→ Your objective:
Work through the listing below and give again exactly the lines from the one with "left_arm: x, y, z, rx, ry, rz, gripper" to the one with "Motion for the", both ends included. All other lines and all pictures stay out.

→ Recorded data:
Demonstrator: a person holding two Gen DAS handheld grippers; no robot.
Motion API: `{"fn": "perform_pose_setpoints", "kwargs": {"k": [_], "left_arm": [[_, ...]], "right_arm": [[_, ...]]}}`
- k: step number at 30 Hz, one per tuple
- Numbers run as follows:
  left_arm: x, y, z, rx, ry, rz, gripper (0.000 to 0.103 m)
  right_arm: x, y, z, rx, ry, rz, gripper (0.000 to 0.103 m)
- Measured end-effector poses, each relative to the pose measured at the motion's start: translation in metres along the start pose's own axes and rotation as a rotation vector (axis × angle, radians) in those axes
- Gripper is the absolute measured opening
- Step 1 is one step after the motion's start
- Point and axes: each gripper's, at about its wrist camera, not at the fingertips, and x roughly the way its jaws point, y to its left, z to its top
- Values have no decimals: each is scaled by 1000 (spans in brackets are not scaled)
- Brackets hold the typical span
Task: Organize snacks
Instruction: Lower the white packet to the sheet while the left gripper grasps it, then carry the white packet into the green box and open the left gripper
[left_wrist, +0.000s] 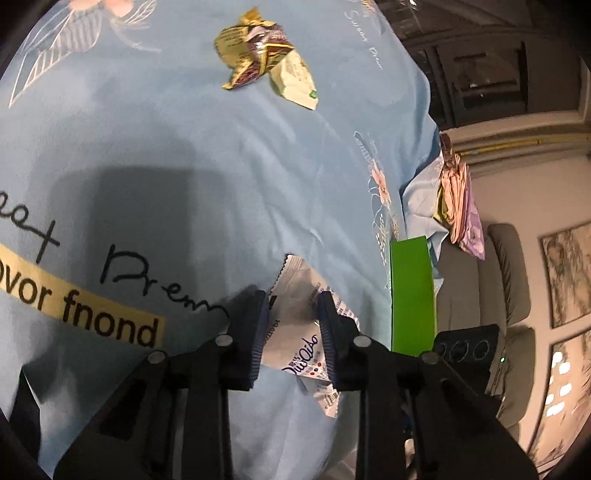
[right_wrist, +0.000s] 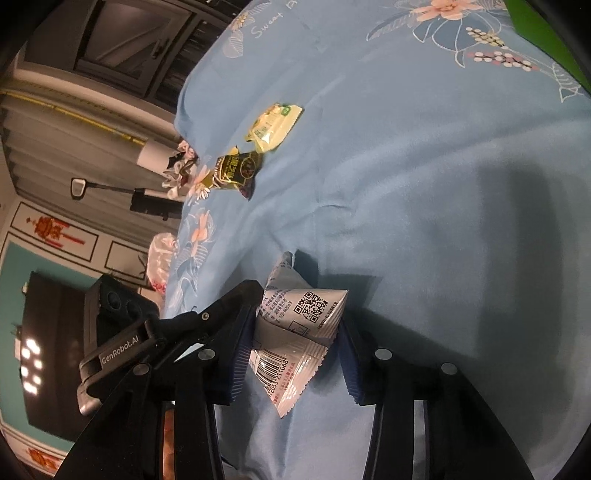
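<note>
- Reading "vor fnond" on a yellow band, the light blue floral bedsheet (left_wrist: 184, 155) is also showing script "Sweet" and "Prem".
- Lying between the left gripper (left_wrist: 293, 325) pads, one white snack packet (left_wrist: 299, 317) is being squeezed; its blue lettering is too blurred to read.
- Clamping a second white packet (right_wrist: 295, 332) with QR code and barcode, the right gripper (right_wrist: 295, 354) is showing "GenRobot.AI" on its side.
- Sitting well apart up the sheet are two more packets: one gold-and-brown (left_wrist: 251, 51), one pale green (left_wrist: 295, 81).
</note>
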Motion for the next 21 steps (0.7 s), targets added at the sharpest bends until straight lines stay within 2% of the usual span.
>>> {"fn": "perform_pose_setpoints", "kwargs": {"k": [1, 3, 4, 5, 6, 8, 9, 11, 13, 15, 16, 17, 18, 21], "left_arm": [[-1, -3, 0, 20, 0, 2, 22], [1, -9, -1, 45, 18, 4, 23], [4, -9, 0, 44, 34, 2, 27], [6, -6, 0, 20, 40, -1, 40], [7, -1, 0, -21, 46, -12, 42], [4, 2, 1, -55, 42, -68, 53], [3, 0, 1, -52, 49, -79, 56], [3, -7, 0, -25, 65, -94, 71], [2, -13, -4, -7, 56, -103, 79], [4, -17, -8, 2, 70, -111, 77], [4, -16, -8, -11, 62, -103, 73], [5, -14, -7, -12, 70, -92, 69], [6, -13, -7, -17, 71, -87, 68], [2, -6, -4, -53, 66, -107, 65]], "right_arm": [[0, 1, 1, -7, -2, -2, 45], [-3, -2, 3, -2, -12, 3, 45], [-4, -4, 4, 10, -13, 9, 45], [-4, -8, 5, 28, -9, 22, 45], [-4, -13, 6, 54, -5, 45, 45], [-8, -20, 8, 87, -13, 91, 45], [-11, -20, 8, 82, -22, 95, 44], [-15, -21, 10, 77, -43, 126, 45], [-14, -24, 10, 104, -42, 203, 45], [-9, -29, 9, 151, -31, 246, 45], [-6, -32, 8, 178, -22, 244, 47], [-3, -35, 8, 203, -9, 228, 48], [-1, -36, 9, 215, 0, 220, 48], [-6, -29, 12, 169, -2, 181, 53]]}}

→ Task output:
  left_arm: x, y, z, rx, ry, rz, gripper (0.000 to 0.103 m)
  right_arm: x, y, z, rx, ry, rz, gripper (0.000 to 0.103 m)
- Measured end-effector poses, each relative to the pose measured at the motion's start: translation in metres along the start pose's own axes and rotation as a rotation vector (axis × angle, radians) in those axes
- Gripper is the absolute measured opening
- Step 1 is one step after the motion's start
- Point and axes: each gripper's, at about its wrist camera, not at the fingertips, and x roughly the way its jaws point, y to its left, z to its top
- Values have no decimals: each is scaled by 1000 (spans in brackets are not scaled)
- Brackets hold the typical span
Task: Organize snacks
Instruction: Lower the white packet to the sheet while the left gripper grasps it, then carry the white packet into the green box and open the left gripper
[left_wrist, +0.000s] 
[right_wrist, +0.000s] 
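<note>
- Reading "vor fnond" on a yellow band, the light blue floral bedsheet (left_wrist: 184, 155) is also showing script "Sweet" and "Prem".
- Lying between the left gripper (left_wrist: 293, 325) pads, one white snack packet (left_wrist: 299, 317) is being squeezed; its blue lettering is too blurred to read.
- Clamping a second white packet (right_wrist: 295, 332) with QR code and barcode, the right gripper (right_wrist: 295, 354) is showing "GenRobot.AI" on its side.
- Sitting well apart up the sheet are two more packets: one gold-and-brown (left_wrist: 251, 51), one pale green (left_wrist: 295, 81).
</note>
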Motion for the next 21 steps (0.7 s), targets added at the sharpest bends until straight lines stay within 2% of the usual span.

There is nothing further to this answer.